### ASSIGNMENT:
Output all records exactly.

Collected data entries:
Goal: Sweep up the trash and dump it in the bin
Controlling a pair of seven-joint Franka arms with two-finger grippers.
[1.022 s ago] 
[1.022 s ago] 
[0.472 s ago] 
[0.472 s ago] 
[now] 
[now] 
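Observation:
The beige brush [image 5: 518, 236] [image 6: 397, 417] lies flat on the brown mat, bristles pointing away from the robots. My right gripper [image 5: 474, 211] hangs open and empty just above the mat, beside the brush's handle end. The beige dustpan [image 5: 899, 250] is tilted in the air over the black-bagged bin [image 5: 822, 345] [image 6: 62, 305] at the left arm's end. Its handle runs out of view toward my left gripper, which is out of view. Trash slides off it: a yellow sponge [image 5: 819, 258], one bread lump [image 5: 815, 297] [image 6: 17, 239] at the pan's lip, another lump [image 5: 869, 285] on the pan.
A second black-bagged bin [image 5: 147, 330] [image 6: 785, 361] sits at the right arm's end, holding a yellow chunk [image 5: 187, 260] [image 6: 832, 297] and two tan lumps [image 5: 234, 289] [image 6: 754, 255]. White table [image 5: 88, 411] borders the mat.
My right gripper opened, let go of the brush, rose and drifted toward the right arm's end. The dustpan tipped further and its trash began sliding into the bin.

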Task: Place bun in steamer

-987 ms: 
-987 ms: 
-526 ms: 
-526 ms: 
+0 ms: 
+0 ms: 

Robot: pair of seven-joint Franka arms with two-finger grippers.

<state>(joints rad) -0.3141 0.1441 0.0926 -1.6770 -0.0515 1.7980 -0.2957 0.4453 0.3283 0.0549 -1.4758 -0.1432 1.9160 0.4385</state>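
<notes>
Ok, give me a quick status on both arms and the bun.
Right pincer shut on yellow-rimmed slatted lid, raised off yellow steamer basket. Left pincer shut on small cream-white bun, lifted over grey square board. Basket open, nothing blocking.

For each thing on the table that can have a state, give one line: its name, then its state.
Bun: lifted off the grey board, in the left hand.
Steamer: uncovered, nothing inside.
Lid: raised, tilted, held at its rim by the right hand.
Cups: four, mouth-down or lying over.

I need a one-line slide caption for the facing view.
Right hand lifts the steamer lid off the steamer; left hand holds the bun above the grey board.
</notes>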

### TASK SOLUTION:
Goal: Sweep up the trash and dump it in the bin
Controlling a pair of seven-joint Franka arms with two-finger grippers.
[1.022 s ago] 
[1.022 s ago] 
[0.472 s ago] 
[0.472 s ago] 
[now] 
[now] 
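Observation:
The beige brush [image 5: 518, 236] [image 6: 397, 417] lies flat on the brown mat, bristles pointing away from the robots. My right gripper [image 5: 474, 211] hangs open and empty just above the mat, beside the brush's handle end. The beige dustpan [image 5: 899, 250] is tilted in the air over the black-bagged bin [image 5: 822, 345] [image 6: 62, 305] at the left arm's end. Its handle runs out of view toward my left gripper, which is out of view. Trash slides off it: a yellow sponge [image 5: 819, 258], one bread lump [image 5: 815, 297] [image 6: 17, 239] at the pan's lip, another lump [image 5: 869, 285] on the pan.
A second black-bagged bin [image 5: 147, 330] [image 6: 785, 361] sits at the right arm's end, holding a yellow chunk [image 5: 187, 260] [image 6: 832, 297] and two tan lumps [image 5: 234, 289] [image 6: 754, 255]. White table [image 5: 88, 411] borders the mat.
My right gripper opened, let go of the brush, rose and drifted toward the right arm's end. The dustpan tipped further and its trash began sliding into the bin.
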
Task: Place bun in steamer

-987 ms: 
-987 ms: 
-526 ms: 
-526 ms: 
+0 ms: 
+0 ms: 

Robot: pair of seven-joint Franka arms with two-finger grippers.

<state>(joints rad) -0.3141 0.1441 0.0926 -1.6770 -0.0515 1.7980 -0.2957 0.4453 0.3283 0.0549 -1.4758 -0.1432 1.9160 0.4385</state>
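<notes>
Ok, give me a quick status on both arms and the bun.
Right pincer shut on yellow-rimmed slatted lid, raised off yellow steamer basket. Left pincer shut on small cream-white bun, lifted over grey square board. Basket open, nothing blocking.

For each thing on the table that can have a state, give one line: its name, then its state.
Bun: lifted off the grey board, in the left hand.
Steamer: uncovered, nothing inside.
Lid: raised, tilted, held at its rim by the right hand.
Cups: four, mouth-down or lying over.

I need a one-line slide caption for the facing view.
Right hand lifts the steamer lid off the steamer; left hand holds the bun above the grey board.
</notes>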

This exercise has nothing more to it.